I'm used to handle poo without a sewer system at our mountain cabin, so you just sprinkle a little cat sand on top of it and make compost of it with a shovel when there are more than 100 flies gathering. Feces are great fertilization, but urine is too concentrated, so it has to be dilluted with regular soil.

Clothes can be cleaned using buckets of rain water from the roof. Just have to get rid of dirt floating at the top before use. If it happens to rain, take off your clothes and take out the shampoo for a free shower. If soap runs out, one can use animal fat and ashes to create non-synthetic soap with multiple chemical steps and dangerous explosions from mixing acids with bases. (Protection needed)

Without electricity, one can build a fireplace and chop wood for cooking. Due to the extreme energy needed to cut down trees and time needed to dry firewood, it's good to have a stash of wood and old newspapers for making fires easily once food is scarce.

Fishing or hunting equipment will be needed if food runs low, but by then it might be better to flee the country with an emergency bag, because others will have the same idea.

Mushrooms in a nearby forest might last the first week of mass starvation, but there are often more berries than people can pick. High rubber boots are needed against snakes if going deep into a forest. Don't forget that snakes are food too.
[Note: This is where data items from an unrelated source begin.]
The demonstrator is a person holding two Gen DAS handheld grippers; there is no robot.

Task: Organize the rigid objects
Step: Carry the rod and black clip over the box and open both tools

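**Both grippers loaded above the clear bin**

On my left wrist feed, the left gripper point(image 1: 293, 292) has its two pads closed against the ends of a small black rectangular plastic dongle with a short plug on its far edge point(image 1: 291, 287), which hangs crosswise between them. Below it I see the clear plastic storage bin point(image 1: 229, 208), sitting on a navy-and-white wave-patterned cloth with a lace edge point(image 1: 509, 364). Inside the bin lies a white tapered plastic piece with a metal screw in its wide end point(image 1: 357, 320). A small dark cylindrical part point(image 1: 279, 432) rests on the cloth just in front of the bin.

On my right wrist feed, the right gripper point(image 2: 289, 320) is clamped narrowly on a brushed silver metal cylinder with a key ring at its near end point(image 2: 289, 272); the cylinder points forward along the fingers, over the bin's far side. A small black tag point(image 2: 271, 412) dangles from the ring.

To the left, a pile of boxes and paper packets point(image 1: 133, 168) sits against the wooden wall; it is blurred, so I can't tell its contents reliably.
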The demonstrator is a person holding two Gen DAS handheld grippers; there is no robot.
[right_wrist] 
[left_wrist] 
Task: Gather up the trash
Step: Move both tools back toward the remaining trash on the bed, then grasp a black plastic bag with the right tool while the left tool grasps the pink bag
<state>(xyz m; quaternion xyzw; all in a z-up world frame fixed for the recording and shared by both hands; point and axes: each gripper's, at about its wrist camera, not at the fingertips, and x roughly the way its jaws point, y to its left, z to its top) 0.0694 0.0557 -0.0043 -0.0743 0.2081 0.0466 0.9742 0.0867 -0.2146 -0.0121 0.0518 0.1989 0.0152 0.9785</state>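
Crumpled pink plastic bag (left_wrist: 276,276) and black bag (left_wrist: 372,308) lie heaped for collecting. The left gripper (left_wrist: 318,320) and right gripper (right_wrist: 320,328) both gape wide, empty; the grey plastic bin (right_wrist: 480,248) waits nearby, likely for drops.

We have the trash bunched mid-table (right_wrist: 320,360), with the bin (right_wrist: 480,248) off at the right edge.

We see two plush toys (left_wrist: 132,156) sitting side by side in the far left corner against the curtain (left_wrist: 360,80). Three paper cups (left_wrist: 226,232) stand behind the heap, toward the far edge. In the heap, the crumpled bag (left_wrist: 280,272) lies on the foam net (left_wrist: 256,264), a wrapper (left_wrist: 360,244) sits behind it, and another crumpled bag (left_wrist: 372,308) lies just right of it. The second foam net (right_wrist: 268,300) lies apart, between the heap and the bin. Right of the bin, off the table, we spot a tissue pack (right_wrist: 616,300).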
If all the conventional food sources are depleted, some common tree types have edible parts used to make tea, which I usually just eat directly as a sweet snack. One can also dive for edible types of weaweed, which is commonly used in Asian food. One can use a straw of grass, roll it over ants while playing a wounded insect, then crush, wash and eat them. Be careful with their strong acids. Some frogs don't fear humans at all, making them easy prey for French cousine.